I am writing this blog while cooking the traditional New Year's dinner--ham. This year, while it is very much the same, it is very different.
When I was a child, we went over to my grandmother and grandfather's house for New Year's dinner. It was only fair--my mom cooked for Christmas, so Mimere cooked for New Year's. We always dressed up, usually wearing the new outfit that Mimere and Pipere had given us a week prior for Christmas. And dinner was always a canned ham. My grandfather was, to put it mildly, a picky eater, and ham was one of the few approved dishes. We would gather in their small flat, Pipere making the world's best mashed potatoes in the "Mixmaster." To this day, I have had none better. Mimere would expand her enamel top table, and put a Christmas vinyl table cloth on.

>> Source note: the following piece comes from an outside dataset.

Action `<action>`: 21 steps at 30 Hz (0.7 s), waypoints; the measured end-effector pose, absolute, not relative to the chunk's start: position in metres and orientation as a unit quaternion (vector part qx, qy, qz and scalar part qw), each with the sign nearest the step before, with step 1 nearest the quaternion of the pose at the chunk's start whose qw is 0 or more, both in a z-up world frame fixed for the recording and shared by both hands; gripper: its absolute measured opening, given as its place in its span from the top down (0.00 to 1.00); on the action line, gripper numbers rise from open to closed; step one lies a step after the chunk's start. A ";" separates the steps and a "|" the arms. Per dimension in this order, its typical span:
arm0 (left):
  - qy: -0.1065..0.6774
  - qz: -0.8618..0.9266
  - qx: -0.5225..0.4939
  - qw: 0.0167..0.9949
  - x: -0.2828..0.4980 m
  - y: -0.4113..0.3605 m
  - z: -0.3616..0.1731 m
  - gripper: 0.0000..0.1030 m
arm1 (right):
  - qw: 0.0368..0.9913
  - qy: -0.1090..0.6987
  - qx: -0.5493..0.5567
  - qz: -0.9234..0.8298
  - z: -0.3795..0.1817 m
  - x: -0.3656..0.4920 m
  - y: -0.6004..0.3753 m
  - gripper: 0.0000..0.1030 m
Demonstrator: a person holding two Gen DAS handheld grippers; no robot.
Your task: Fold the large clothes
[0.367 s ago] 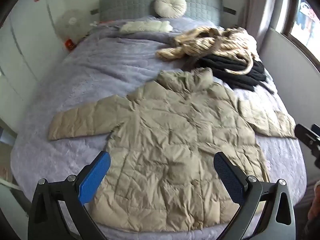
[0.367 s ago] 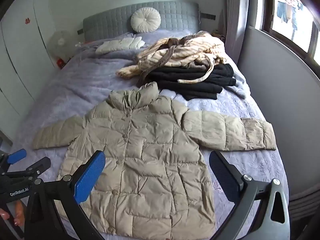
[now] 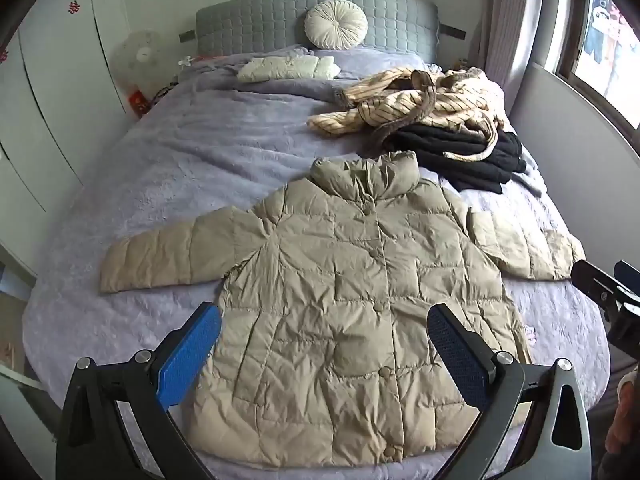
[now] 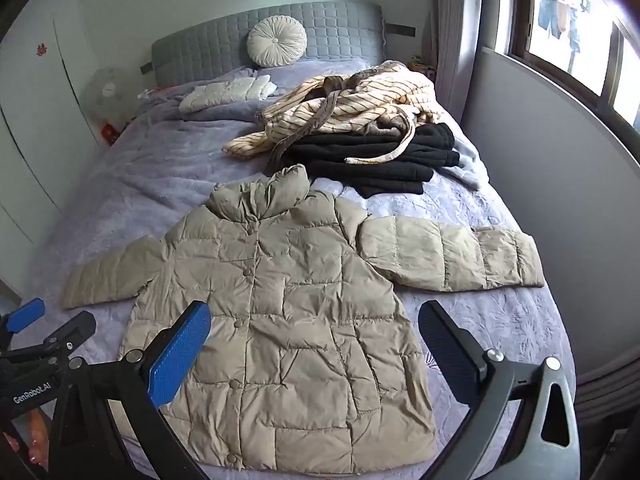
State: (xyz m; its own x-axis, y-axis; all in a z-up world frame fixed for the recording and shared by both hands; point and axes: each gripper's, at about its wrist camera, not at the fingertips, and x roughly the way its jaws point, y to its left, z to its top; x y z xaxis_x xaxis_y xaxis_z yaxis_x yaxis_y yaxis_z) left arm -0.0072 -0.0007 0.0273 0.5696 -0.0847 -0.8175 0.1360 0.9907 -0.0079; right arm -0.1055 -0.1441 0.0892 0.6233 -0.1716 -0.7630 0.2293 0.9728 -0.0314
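Jacket (image 3: 360, 300), a beige quilted puffer, lies flat and buttoned on the lavender bed (image 3: 180, 168), sleeves spread, collar toward the headboard (image 3: 280, 16). Left claw (image 3: 324, 356) and right claw (image 4: 316, 356) hover above its hem, both released, grasping nothing.

1. Left gripper (image 3: 324, 354): jaws spread to full width, nothing between the pads. Seen from its own camera, the fingers enter at 7 and 5 o'clock and pitch steeply downward.
2. Right gripper (image 4: 314, 350): jaws spread to full width, pads clear of any contact. Its fingers enter its own view at 7 and 5 o'clock.
3. Relative position: the right gripper's tips appear at 3 o'clock in the left view; the left gripper appears at 8 o'clock in the right view.
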 end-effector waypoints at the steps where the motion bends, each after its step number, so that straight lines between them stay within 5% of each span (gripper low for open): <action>1: 0.459 -0.061 0.026 0.886 -0.007 0.001 0.028 0.00 | 0.900 0.420 0.032 -0.112 0.090 -0.105 -0.143 0.00; 21: 0.449 -0.038 0.009 0.893 0.001 0.015 0.034 0.00 | 0.902 0.420 0.017 -0.096 0.090 -0.089 -0.124 0.00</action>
State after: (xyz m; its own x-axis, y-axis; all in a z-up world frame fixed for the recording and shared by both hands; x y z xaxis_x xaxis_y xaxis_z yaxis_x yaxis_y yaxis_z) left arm 0.0005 0.0154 0.0344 0.5936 -0.0605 -0.8025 0.0765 0.9969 -0.0186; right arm -0.0894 -0.1236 0.0904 0.6292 -0.1583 -0.7610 0.1875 0.9810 -0.0490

A card table was set up in the corner of the kitchen with dessert trays filled with all the goodies Mimere had made.
The ham was canned and it was prepared with whole cloves on it. When I got old enough, it became my job to put the cloves in the ham. I liked to use a lot, much more than Mimere or my mom did. I discovered that the ham was just big enough to spell out "KATE" in cloves. In addition to the potatoes, there was also corn, Friehoffer's brown and serve rolls, fresh cut tomatoes and pickles. Mimere had a set of dishes (that we just realized were Mikasa) that were full of chips. My brother Dan hated to get a plate with chips. When she was down to just one plate without chips (probably around 1985), Mimere received a replacement Correll set. That set had no chips, and lasted for the rest of her life.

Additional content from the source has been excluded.